Reputation: 14970
I am using TitanGraphDB + Cassandra.I am starting Titan as follows
cd titan-cassandra-0.3.1
bin/titan.sh config/titan-server-rexster.xml config/titan-server-cassandra.properties
I have a Rexster shell that I can use to communicate to Titan+Cassandra above.
cd rexster-console-2.3.0
bin/rexster-console.sh
I am attempting to model a network topology using Titan Graph DB.I want to program the Titan Graph DB from my python program.I am using bulbs package for that.
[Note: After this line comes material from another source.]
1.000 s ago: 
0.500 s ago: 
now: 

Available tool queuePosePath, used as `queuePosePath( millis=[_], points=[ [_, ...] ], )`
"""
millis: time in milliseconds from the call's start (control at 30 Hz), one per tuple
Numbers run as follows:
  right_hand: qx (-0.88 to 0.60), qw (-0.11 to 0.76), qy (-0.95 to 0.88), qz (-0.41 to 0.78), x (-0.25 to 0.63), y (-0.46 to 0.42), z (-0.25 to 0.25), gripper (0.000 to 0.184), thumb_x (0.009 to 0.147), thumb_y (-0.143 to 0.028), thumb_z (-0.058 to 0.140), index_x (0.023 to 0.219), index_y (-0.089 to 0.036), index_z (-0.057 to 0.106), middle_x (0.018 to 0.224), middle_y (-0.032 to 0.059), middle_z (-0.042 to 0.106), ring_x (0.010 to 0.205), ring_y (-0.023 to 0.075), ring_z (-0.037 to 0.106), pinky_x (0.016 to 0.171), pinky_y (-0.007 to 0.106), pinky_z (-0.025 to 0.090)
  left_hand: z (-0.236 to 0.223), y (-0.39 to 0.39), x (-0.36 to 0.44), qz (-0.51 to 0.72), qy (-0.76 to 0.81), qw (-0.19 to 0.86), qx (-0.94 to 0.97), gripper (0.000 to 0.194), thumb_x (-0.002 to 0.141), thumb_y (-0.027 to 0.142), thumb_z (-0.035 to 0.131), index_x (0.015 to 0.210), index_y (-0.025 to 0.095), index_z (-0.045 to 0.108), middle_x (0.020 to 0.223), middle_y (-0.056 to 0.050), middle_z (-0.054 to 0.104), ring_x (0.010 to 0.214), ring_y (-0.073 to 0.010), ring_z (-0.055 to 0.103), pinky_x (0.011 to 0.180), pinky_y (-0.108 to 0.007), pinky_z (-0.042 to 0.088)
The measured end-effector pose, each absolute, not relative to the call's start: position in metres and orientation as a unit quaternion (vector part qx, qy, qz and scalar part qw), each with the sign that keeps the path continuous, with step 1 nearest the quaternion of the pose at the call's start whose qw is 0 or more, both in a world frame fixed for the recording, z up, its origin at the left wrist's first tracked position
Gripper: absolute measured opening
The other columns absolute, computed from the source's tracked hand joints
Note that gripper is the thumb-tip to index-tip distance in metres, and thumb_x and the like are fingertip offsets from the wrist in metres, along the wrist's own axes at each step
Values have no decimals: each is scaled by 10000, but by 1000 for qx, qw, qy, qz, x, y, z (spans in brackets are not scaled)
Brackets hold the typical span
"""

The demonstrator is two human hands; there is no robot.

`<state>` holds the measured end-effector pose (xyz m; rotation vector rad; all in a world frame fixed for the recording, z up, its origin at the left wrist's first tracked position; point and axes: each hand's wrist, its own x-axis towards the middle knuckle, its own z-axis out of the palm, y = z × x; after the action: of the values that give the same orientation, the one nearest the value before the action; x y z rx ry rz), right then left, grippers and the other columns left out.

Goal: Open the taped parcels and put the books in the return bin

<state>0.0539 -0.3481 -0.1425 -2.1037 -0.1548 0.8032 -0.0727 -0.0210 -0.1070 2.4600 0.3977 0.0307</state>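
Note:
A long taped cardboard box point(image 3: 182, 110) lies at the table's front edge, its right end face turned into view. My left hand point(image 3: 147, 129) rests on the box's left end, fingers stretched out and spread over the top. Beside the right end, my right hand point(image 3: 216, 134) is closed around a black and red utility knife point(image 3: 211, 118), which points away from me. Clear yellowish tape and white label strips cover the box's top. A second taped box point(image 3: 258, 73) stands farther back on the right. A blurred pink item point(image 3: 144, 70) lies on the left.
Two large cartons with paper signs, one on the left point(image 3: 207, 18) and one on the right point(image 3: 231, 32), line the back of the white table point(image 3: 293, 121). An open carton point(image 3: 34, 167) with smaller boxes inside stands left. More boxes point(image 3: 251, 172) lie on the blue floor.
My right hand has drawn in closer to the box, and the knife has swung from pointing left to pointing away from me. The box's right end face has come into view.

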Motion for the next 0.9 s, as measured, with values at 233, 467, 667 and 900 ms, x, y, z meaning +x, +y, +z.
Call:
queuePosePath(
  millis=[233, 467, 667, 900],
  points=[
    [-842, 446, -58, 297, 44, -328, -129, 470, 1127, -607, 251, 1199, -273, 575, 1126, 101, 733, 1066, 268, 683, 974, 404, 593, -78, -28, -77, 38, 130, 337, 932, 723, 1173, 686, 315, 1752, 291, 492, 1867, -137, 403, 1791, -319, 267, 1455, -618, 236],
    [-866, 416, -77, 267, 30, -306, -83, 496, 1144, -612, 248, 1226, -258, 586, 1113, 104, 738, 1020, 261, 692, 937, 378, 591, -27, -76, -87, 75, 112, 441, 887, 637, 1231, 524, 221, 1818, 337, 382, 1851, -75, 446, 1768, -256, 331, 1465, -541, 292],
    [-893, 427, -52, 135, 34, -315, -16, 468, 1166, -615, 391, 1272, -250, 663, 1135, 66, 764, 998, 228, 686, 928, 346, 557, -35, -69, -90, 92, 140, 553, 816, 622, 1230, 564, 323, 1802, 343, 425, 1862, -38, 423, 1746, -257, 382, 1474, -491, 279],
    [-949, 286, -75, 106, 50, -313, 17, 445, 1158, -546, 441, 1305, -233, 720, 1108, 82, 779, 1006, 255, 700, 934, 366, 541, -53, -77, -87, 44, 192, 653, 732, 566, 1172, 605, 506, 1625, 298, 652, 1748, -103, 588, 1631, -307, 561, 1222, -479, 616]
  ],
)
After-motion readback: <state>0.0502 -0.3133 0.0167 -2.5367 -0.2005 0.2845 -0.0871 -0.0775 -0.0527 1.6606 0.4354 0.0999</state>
I create three types of vertices
- switch
- port
- device
I create labelled edges between ports that are connected physically.The label that I use is "link".
Let us say I have two port vertices portA
and portB
.
I want to write a function as below
def is_connected(portA, portB):
...
...
...
How do I find if two vertices are "connected by a labelled edge"?
I have two graph vertices
src_sw_other_ports
<Vertex: http://localhost:8182/graphs/graph/vertices/48>
dst_sw_other_ports
<Vertex: http://localhost:8182/graphs/graph/vertices/72>
I have tried
link_exists = src_sw_other_ports.out.retain([dst_sw_other_ports]).hasNext()
It is giving me the following error.
File "/home/karthik/Projects/ryu/ryu/app/simple_switch.py", line 238, in compute_path
link_exists = src_sw_other_ports.out.retain([dst_sw_other_ports]).hasNext()
File "/usr/local/lib/python2.7/dist-packages/bulbs/element.py", line 209, in __getattr__
raise AttributeError(name)
AttributeError: out
Upvotes: 3
Views: 1055
Reputation: 4814
def is_connected(portA, portB):
return portA.both("link").retain([portB]).hasNext()
See http://gremlindocs.com/#recipes/finding-edges-between-vertices
NB: I used your function definition in the code above; however, your function definition uses Python syntax, not Groovy, so the above example will only work if you are calling the Gremlin code from Jython.
The Gremlin-Groovy definition would be:
def isConnected (portA, portB) {
return portA.both("link").retain([portB]).hasNext()
}
Upvotes: 2
Reputation: 46206
espeed's answer is good. Here's another alternative:
gremlin> g = TinkerGraphFactory.createTinkerGraph()
==>tinkergraph[vertices:6 edges:6]
gremlin> v1 = g.v(1)
==>v[1]
gremlin> v3 = g.v(3)
==>v[3]
gremlin> v6 = g.v(6)
==>v[6]
gremlin> v1.out.retain([v3]).hasNext()
==>true
gremlin> v1.out.retain([v6]).hasNext()
==>false
A little better than using count
as if you just want "existence" of an edge, you don't have to iterate the entire pipe to do so.